(10 May 2025) From the introduction:
This Part of the Copyright Office’s Report on Copyright and Artificial Intelligence addresses the use of copyrighted works in the development of generative AI systems. The groundbreaking technologies involved draw on massive troves of data, including copyrighted works, to enable the extraordinary capabilities they now offer to the public. Do any of the acts involved require the copyright owners’ consent or compensation? And to the extent they do, how can that feasibly be accomplished?
These issues are the subject of intense debate. Dozens of lawsuits are pending in the United States, focusing on the application of copyright’s fair use doctrine. Legislators around the world have proposed or enacted laws regarding the use of copyrighted works in AI training, whether to remove barriers or impose restrictions.

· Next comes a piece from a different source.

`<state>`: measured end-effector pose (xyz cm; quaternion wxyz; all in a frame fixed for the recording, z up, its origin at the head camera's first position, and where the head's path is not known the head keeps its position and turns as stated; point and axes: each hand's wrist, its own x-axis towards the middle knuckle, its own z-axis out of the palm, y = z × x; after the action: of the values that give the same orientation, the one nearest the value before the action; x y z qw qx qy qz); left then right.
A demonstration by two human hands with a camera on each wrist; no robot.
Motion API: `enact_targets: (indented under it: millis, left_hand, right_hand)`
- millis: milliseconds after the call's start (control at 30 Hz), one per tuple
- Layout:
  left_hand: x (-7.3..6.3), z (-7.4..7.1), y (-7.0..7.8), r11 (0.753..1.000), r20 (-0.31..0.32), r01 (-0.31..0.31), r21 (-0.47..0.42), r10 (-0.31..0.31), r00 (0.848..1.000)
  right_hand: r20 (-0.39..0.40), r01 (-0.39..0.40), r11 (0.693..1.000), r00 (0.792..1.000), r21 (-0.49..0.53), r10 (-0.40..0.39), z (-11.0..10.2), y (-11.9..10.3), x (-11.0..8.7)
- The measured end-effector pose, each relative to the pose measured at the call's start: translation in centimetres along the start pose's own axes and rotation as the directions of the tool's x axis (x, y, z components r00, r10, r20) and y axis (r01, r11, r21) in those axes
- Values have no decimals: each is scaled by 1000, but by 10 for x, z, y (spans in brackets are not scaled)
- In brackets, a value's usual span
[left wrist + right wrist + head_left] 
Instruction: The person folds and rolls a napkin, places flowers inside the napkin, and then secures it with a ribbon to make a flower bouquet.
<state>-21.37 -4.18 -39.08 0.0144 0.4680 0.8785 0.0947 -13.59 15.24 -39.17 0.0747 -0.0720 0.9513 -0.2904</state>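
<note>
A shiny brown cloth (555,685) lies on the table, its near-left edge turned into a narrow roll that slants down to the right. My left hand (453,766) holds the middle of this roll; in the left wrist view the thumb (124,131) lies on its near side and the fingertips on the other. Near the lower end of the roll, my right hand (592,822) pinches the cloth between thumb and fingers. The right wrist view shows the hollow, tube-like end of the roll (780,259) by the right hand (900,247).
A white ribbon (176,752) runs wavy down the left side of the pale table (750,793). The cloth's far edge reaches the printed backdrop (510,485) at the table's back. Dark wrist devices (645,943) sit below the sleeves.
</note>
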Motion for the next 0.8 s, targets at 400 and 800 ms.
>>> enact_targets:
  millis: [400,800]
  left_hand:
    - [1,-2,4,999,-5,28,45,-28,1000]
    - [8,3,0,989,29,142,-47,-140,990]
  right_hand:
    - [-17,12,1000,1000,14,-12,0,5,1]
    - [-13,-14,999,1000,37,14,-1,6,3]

The stakes are high, and the consequences are often described in existential terms. Some warn that requiring AI companies to license copyrighted works would throttle a transformative technology, because it is not practically possible to obtain licenses for the volume and diversity of content necessary to power cutting-edge systems. Others fear that unlicensed training will corrode the creative ecosystem, with artists’ entire bodies of works used against their will to produce content that competes with them in the marketplace. The public interest requires striking an effective balance, allowing technological innovation to flourish while maintaining a thriving creative community.
Pursuant to the Register of Copyrights’ statutory responsibility to “[c]onduct studies” and “[a]dvise Congress on national and international issues relating to copyright,” the Office published a Notice of Inquiry (NOI) in August 2023 posing a series of questions about copyright
and AI. These included technical questions about how copyrighted works are collected, curated and used in training AI models, legal questions about the application of the fair use doctrine, and factual questions about existing or potential licensing arrangements.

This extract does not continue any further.